Ireland’s lineout failed and the Springboks’ place-kicking badly let them down

Ireland grateful for the fixture scheduling in difficult Pool B

Having won their third pool match, Ireland can look back on the draw they were handed and be thankful for the way the games have fallen. The two-week break now means the Irish team can take the few days off until Wednesday and use the rest of the time to recover and prepare to face Scotland at the same venue in Paris on October 7th. Scotland have already had their gap week and played against Tonga in Nice on Sunday before they meet Romania next Saturday. Romania are the weakest in the Rugby World Cup Pool B, but players still run the risk of fatigue and injury. Ireland reported no injuries after the game against the Springboks. However, there are many sore bodies in camp and two weeks to take a break, travel back to the team base in Tours and set up to meet Scotland is the way Andy Farrell would have wanted it to be.

Ireland lucky to escape relatively unscathed from poor lineouts

South Africa will look at their kicking and say they could have won the match had they been consistent. Ireland will look at their lineouts, especially in the opening quarter where Johnny Sexton kicked to touch to set up the attacking platforms. For that period Ireland had most of the territory but nothing to show for it and at one point in the match had won just two out of their seven throws. Ireland lost six in total. Before facing Scotland, Ireland will have to work out whether, they were predictable, timing was out or Ronan Kelleher was over throwing or all. Either way it was an issue that almost got out of hand. The upside is that the players problem solved on the pitch, went shorter etc, and eventually were able to make the lineout functional. The difficult reality is Ireland allowed those moments to go by and the scoreboard stood still.

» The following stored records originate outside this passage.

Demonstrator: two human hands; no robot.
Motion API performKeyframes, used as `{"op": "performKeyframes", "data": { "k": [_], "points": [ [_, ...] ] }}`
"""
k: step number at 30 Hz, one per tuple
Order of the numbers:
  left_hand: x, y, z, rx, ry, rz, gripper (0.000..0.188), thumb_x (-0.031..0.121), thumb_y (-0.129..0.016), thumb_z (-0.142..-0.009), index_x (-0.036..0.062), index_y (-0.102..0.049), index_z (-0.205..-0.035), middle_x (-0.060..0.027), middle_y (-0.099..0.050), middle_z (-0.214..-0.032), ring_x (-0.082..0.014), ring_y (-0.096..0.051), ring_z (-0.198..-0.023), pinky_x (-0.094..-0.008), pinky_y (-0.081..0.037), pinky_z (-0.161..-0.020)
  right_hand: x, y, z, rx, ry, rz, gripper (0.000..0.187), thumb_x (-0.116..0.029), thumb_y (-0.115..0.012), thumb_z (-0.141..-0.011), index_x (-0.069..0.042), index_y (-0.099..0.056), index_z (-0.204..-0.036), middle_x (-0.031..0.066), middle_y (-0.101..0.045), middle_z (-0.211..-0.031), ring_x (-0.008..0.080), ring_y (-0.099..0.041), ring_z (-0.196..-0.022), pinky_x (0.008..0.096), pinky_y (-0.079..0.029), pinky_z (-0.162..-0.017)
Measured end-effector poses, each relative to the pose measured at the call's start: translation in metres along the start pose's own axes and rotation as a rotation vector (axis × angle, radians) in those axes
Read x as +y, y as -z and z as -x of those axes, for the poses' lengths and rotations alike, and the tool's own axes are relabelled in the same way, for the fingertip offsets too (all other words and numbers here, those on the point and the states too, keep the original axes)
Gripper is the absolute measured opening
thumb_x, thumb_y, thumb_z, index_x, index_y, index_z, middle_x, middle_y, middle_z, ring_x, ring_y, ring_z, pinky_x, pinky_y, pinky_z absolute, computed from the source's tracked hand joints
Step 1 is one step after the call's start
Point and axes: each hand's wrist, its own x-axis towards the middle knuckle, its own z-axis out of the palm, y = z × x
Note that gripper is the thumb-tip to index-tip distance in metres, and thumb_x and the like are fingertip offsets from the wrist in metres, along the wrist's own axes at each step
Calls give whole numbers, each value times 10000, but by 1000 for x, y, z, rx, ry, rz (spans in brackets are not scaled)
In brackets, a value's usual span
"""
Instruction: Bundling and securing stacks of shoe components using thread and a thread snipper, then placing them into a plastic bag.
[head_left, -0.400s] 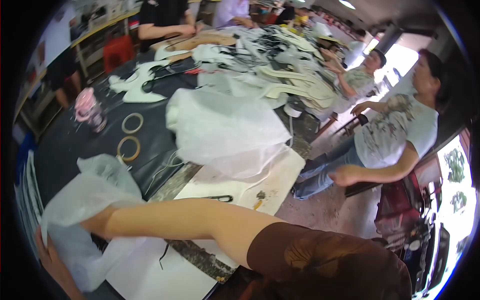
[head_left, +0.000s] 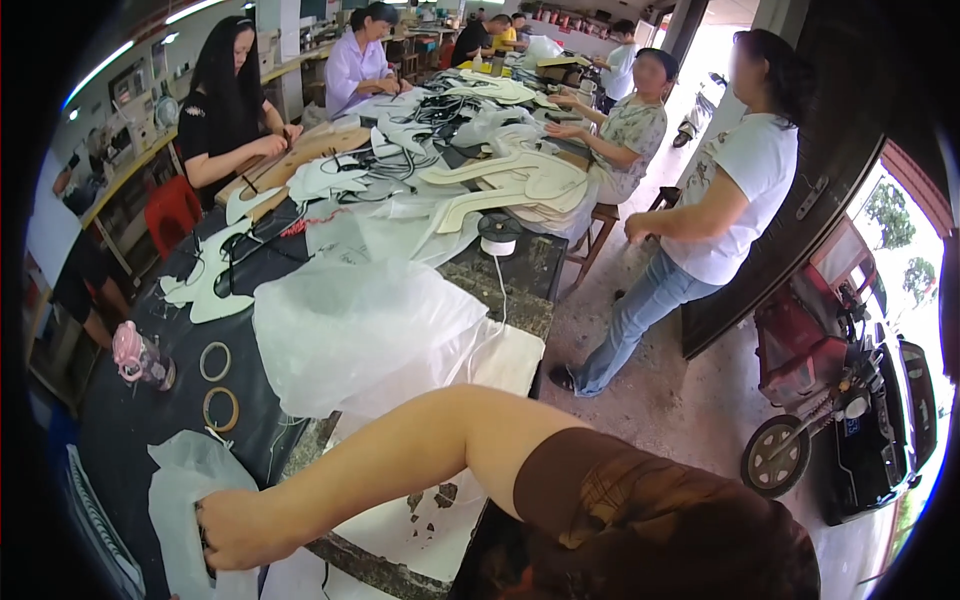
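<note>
My right hand [head_left: 240,528] reaches across to the lower left, its fingers curled in against a translucent white plastic bag [head_left: 180,475]. A bit of something dark shows by the fingertips; what they grip is hidden. The bag stands bunched on the black-covered table, above and below the hand. My left hand is out of the picture. Beyond the bag lie a tan tape roll [head_left: 221,408] and a paler tape roll [head_left: 214,361]. A larger translucent plastic sheet or bag [head_left: 360,330] is spread farther along the table, beside a white board [head_left: 515,350].
A pink-topped bottle [head_left: 142,355] stands at the left. White cut panels [head_left: 215,285] and black cords cover the far table, with a white cord spool [head_left: 499,235] at its right edge. Several people work around it; one person [head_left: 740,170] stands at the right.
The view has tilted up and turned. My right hand, covered by the bag before, now shows at its side. My left hand, at the bag's edge earlier, has left the picture.
</note>
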Motion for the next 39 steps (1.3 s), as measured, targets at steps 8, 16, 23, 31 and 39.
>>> {"op": "performKeyframes", "data": {
  "k": [8, 16, 23, 31, 39],
  "points": [
    [37, -27, 1, -225, -65, 189, 390, 158, -590, -982, -38, -565, -1319, -155, -629, -1113, -248, -588, -1008, -373, -463, -889, -22, 28, -34, 840, -414, -342, 194, -191, -578, -799, -59, -676, -903, 109, -645, -708, 304, -620, -730, 423, -440, -688],
    [84, -57, 3, -82, -144, 158, 575, 264, -678, -925, -36, -493, -1380, -229, -553, -1344, -331, -528, -1256, -401, -397, -1040, -29, 20, -42, 638, -439, -239, 115, -174, -635, -728, -83, -695, -692, 99, -660, -708, 274, -643, -774, 391, -435, -692],
    [57, -80, -4, 87, -120, 72, 633, 391, -673, -927, -49, -500, -1349, -266, -605, -1258, -392, -587, -1161, -418, -450, -973, -41, 106, 73, 388, -62, -940, 590, -358, -745, -762, -27, -600, -1228, 190, -582, -1304, 313, -567, -1164, 438, -480, -884],
    [74, -68, 2, 126, 113, 155, 667, 296, -722, -890, -89, -447, -1359, -219, -597, -1116, -340, -569, -986, -401, -454, -901, -6, 144, 372, 2429, 197, -1827, 792, -650, -473, -941, -105, -343, -1501, 160, -385, -1543, 296, -338, -1445, 546, -187, -1204],
    [31, -95, -32, 78, 145, 197, 819, 230, -790, -803, -61, -360, -1437, -137, -527, -1021, -255, -500, -916, -376, -432, -890, -24, 173, 463, 2453, 330, -1510, 799, -559, -580, -938, -66, -279, -1489, 159, -326, -1534, 303, -290, -1453, 561, -187, -1211]
  ]
}}
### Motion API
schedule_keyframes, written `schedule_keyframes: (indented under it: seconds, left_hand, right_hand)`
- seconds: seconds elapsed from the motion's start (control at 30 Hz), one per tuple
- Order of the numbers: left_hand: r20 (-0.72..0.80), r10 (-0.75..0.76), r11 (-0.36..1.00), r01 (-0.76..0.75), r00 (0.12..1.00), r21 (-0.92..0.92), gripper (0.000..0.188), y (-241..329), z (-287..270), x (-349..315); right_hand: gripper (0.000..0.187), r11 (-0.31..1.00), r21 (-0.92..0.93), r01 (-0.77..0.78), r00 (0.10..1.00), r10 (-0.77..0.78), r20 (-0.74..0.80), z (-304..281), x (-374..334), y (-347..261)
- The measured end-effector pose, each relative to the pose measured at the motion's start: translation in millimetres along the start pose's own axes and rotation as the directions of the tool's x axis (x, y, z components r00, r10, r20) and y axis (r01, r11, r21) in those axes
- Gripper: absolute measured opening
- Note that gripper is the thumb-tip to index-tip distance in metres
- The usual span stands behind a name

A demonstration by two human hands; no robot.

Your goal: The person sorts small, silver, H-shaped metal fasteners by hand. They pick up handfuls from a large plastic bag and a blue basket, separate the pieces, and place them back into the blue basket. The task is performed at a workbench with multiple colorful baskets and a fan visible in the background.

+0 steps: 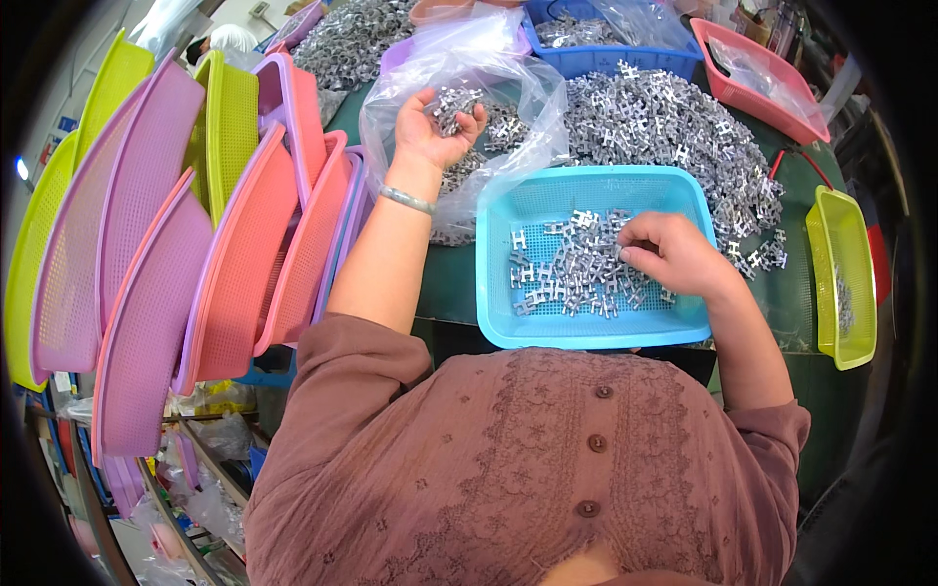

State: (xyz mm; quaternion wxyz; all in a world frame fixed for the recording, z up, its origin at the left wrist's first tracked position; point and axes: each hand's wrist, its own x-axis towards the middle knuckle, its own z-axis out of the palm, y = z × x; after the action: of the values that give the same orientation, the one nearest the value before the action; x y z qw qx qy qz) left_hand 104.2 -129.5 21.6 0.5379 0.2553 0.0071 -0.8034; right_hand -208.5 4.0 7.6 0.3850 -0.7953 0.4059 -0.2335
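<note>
My left hand (442,127) is raised over a clear plastic bag (391,103), palm up, its fingers curled round a handful of small grey H-shaped metal parts (455,105). More such parts lie inside the bag below it. In front of me stands a light blue plastic basket (496,293) with a loose layer of the same metal parts (576,269) on its bottom. Over the basket's right half is my right hand (674,256), thumb and fingertips pinched together just above the parts. Whatever the pinch holds is too small to make out.
A large heap of metal parts (650,122) lies behind the basket on the green table (445,283). Stacked purple, pink and lime baskets (147,195) crowd the left. A blue basket (606,61) and a pink basket (772,103) stand behind; a lime basket (826,264) stands right.
</note>
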Motion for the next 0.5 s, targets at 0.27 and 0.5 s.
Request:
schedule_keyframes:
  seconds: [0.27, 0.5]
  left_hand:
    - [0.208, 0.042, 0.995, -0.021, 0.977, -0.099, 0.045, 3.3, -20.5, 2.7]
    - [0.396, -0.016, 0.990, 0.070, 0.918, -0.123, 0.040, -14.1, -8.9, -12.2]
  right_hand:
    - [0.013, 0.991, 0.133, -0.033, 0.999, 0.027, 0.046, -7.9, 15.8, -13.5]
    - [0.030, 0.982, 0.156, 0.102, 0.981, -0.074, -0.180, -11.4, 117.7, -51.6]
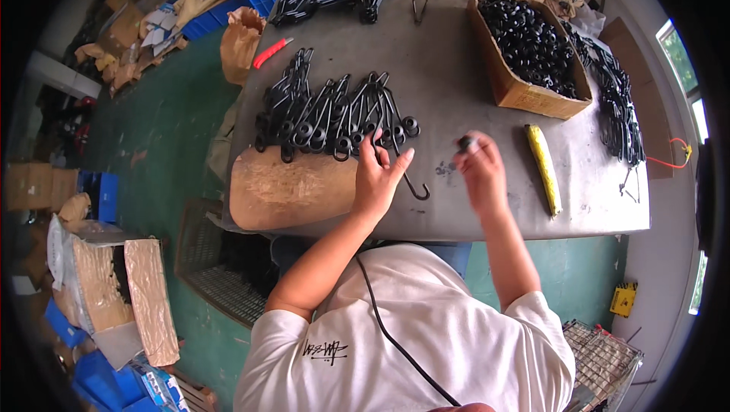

South Africa put pressure on Ireland’s ruck speed

Ireland will have to prepare for more of the same, of teams like South Africa cutting down their time as the tournament progresses. Ireland had their slowest ruck speed so far by some margin and represented the seventh slowest ruck speed of any team in any game (out of 44 teams in 22 games up until Saturday’s match). That showed the pressure South Africa were exerting at the breakdown, how fast they were closing space and hitting the rucks when ball carriers were going down. Prior to the game Ireland thrived on a ruck speed that was measured at between 2-3 seconds. They were exceptionally good at generating that and were the only team in the World Cup with less than three seconds per ruck on average. That changed against a powerful and dynamic Springbok side giving some food for thought.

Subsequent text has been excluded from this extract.